#### DIRECTIONS:
From the first line to the last, print the data exactly.

SUPPLIED MATERIAL START

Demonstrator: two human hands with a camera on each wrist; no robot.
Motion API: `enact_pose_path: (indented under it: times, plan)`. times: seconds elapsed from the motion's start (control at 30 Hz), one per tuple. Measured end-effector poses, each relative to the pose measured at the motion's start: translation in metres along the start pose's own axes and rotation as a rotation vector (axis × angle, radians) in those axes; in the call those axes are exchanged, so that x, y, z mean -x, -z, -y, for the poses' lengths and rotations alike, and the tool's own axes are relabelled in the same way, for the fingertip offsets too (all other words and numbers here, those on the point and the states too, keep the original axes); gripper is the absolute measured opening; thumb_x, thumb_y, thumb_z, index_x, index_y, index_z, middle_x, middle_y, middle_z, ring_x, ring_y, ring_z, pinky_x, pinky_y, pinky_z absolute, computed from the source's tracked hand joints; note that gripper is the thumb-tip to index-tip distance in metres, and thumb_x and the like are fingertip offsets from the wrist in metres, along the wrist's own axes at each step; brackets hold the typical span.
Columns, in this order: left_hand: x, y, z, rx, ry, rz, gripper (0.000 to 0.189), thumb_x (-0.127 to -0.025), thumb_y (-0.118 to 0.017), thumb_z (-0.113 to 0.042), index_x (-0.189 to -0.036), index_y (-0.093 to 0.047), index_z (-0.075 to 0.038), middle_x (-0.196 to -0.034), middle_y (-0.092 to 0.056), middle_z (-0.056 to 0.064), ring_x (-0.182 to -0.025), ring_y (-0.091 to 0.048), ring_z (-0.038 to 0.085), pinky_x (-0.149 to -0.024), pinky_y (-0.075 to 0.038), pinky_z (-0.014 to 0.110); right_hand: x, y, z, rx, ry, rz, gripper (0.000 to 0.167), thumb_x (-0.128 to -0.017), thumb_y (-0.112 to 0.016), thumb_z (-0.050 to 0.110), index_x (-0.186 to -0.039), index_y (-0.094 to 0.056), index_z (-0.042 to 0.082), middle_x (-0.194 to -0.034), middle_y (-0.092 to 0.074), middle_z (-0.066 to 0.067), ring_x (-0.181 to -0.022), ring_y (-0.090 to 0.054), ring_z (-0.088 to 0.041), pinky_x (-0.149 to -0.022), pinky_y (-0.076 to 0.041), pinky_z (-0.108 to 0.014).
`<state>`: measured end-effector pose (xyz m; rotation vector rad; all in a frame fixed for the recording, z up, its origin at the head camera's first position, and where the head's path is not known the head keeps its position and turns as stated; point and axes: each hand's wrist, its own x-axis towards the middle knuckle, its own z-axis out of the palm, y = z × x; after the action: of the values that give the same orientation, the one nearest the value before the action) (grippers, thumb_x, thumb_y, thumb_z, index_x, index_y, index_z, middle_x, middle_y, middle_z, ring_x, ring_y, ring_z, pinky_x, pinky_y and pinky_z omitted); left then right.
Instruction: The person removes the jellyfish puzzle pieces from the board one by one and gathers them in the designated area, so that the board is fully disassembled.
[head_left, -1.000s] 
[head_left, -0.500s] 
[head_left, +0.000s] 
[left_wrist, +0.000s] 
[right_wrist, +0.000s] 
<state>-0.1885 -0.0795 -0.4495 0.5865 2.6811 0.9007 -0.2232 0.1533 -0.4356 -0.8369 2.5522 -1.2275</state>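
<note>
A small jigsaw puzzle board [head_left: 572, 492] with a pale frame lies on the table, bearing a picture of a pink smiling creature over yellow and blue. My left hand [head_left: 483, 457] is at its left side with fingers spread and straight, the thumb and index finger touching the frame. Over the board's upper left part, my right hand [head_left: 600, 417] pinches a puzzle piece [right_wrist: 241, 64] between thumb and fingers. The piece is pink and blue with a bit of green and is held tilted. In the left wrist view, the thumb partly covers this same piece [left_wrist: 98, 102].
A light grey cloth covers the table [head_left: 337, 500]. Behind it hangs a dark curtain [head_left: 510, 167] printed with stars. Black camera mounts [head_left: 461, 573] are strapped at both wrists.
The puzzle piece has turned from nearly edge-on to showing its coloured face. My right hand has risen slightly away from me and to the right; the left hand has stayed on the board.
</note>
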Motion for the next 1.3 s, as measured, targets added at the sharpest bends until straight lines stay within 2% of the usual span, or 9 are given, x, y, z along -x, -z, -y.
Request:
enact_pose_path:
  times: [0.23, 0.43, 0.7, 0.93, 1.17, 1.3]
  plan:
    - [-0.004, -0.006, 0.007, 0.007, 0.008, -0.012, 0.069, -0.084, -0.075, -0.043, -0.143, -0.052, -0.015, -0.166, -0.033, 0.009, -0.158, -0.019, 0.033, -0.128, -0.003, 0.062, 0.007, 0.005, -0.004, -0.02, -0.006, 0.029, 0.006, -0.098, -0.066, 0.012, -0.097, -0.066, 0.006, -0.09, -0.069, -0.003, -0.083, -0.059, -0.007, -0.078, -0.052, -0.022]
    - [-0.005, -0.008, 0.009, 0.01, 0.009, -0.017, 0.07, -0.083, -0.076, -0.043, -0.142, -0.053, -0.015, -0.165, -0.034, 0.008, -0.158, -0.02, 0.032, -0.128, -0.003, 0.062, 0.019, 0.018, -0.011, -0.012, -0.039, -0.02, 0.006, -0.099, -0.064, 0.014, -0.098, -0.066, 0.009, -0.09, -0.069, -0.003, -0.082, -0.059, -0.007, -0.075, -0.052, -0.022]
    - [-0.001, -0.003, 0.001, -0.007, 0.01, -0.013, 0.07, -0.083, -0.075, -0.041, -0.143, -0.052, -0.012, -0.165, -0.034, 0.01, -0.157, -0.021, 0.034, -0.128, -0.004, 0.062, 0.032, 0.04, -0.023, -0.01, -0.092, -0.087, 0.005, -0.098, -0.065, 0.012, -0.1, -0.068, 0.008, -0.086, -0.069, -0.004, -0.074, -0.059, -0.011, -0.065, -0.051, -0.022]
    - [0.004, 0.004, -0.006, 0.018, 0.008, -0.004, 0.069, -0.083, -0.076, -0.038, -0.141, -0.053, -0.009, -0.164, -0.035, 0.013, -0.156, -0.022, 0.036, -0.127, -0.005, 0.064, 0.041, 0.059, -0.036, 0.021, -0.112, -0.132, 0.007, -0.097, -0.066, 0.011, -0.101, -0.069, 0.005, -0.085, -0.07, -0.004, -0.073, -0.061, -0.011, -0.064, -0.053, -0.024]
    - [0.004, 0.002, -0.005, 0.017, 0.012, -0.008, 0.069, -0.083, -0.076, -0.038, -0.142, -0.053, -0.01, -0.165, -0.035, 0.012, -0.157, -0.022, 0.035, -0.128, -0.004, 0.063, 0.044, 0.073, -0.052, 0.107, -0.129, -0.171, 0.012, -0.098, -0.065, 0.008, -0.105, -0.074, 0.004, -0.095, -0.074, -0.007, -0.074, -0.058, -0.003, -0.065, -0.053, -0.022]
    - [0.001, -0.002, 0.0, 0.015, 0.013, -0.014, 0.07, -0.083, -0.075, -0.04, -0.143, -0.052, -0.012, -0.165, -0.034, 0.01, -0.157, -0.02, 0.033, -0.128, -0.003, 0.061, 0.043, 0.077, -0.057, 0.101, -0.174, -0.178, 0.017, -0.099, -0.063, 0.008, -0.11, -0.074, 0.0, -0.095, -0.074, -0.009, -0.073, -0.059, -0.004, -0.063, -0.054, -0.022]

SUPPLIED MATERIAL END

#### ANSWER SECTION:
Demonstrator: two human hands with a camera on each wrist; no robot.
Motion API: `enact_pose_path: (indented under it: times, plan)`. times: seconds elapsed from the motion's start (control at 30 Hz), one per tuple. Measured end-effector poses, each relative to the pose measured at the motion's start: translation in metres along the start pose's own axes and rotation as a rotation vector (axis × angle, radians) in those axes; in the call those axes are exchanged, so that x, y, z mean -x, -z, -y, for the poses' lengths and rotations alike, and the tool's own axes are relabelled in the same way, for the fingertip offsets too (all other words and numbers here, those on the point and the states too, keep the original axes); gripper is the absolute measured opening; thumb_x, thumb_y, thumb_z, index_x, index_y, index_z, middle_x, middle_y, middle_z, ring_x, ring_y, ring_z, pinky_x, pinky_y, pinky_z absolute, computed from the source's tracked hand joints; note that gripper is the thumb-tip to index-tip distance in metres, and thumb_x and the like are fingertip offsets from the wrist in metres, along the wrist's own axes at each step; brackets hold the typical span.
Columns, in this order: left_hand: x, y, z, rx, ry, rz, gripper (0.000 to 0.189), thumb_x (-0.127 to -0.025), thumb_y (-0.118 to 0.017), thumb_z (-0.113 to 0.042), index_x (-0.189 to -0.036), index_y (-0.093 to 0.047), index_z (-0.075 to 0.038), middle_x (-0.196 to -0.034), middle_y (-0.092 to 0.056), middle_z (-0.056 to 0.064), ring_x (-0.182 to -0.025), ring_y (-0.091 to 0.048), ring_z (-0.038 to 0.085), pinky_x (-0.149 to -0.024), pinky_y (-0.075 to 0.038), pinky_z (-0.014 to 0.110); right_hand: x, y, z, rx, ry, rz, gripper (0.000 to 0.167), thumb_x (-0.128 to -0.017), thumb_y (-0.112 to 0.016), thumb_z (-0.050 to 0.110), index_x (-0.186 to -0.039), index_y (-0.094 to 0.056), index_z (-0.042 to 0.082), middle_x (-0.194 to -0.034), middle_y (-0.092 to 0.074), middle_z (-0.066 to 0.067), ring_x (-0.181 to -0.022), ring_y (-0.090 to 0.054), ring_z (-0.088 to 0.041), pinky_x (-0.149 to -0.022), pinky_y (-0.076 to 0.041), pinky_z (-0.108 to 0.014).
`<state>`: measured end-effector pose (xyz m; rotation vector rad; all in a frame fixed for the recording, z up, its origin at the head camera's first position, and where the head's path is not known the head keeps its position and turns as stated; point and axes: each hand's wrist, its own x-axis towards the middle knuckle, its own z-axis out of the palm, y = z × x; after the action: of the values that give the same orientation, the one nearest the value before the action) (grippers, thumb_x, thumb_y, thumb_z, index_x, index_y, index_z, middle_x, middle_y, middle_z, ring_x, ring_y, ring_z, pinky_x, pinky_y and pinky_z omitted); left then right.
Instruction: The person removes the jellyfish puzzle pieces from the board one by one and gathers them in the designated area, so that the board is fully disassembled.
[head_left, -1.000s] 
[head_left, -0.500s] 
[head_left, +0.000s] 
[left_wrist, +0.000s] 
[right_wrist, +0.000s] 
<state>-0.1885 -0.0795 -0.4495 0.5865 2.6811 0.9007 -0.2232 0.1533 -0.4356 -0.8369 2.5522 -1.2275</state>
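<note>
A small jigsaw puzzle board [head_left: 572, 492] with a pale frame lies on the table, bearing a picture of a pink smiling creature over yellow and blue. My left hand [head_left: 483, 457] is at its left side with fingers spread and straight, the thumb and index finger touching the frame. Over the board's upper left part, my right hand [head_left: 600, 417] pinches a puzzle piece [right_wrist: 241, 64] between thumb and fingers. The piece is pink and blue with a bit of green and is held tilted. In the left wrist view, the thumb partly covers this same piece [left_wrist: 98, 102].
A light grey cloth covers the table [head_left: 337, 500]. Behind it hangs a dark curtain [head_left: 510, 167] printed with stars. Black camera mounts [head_left: 461, 573] are strapped at both wrists.
The puzzle piece has turned from nearly edge-on to showing its coloured face. My right hand has risen slightly away from me and to the right; the left hand has stayed on the board.
</note>
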Motion for the next 1.3 s, as measured, targets added at the sharpest bends until straight lines stay within 2% of the usual span, or 9 are given, x, y, z along -x, -z, -y.
Request:
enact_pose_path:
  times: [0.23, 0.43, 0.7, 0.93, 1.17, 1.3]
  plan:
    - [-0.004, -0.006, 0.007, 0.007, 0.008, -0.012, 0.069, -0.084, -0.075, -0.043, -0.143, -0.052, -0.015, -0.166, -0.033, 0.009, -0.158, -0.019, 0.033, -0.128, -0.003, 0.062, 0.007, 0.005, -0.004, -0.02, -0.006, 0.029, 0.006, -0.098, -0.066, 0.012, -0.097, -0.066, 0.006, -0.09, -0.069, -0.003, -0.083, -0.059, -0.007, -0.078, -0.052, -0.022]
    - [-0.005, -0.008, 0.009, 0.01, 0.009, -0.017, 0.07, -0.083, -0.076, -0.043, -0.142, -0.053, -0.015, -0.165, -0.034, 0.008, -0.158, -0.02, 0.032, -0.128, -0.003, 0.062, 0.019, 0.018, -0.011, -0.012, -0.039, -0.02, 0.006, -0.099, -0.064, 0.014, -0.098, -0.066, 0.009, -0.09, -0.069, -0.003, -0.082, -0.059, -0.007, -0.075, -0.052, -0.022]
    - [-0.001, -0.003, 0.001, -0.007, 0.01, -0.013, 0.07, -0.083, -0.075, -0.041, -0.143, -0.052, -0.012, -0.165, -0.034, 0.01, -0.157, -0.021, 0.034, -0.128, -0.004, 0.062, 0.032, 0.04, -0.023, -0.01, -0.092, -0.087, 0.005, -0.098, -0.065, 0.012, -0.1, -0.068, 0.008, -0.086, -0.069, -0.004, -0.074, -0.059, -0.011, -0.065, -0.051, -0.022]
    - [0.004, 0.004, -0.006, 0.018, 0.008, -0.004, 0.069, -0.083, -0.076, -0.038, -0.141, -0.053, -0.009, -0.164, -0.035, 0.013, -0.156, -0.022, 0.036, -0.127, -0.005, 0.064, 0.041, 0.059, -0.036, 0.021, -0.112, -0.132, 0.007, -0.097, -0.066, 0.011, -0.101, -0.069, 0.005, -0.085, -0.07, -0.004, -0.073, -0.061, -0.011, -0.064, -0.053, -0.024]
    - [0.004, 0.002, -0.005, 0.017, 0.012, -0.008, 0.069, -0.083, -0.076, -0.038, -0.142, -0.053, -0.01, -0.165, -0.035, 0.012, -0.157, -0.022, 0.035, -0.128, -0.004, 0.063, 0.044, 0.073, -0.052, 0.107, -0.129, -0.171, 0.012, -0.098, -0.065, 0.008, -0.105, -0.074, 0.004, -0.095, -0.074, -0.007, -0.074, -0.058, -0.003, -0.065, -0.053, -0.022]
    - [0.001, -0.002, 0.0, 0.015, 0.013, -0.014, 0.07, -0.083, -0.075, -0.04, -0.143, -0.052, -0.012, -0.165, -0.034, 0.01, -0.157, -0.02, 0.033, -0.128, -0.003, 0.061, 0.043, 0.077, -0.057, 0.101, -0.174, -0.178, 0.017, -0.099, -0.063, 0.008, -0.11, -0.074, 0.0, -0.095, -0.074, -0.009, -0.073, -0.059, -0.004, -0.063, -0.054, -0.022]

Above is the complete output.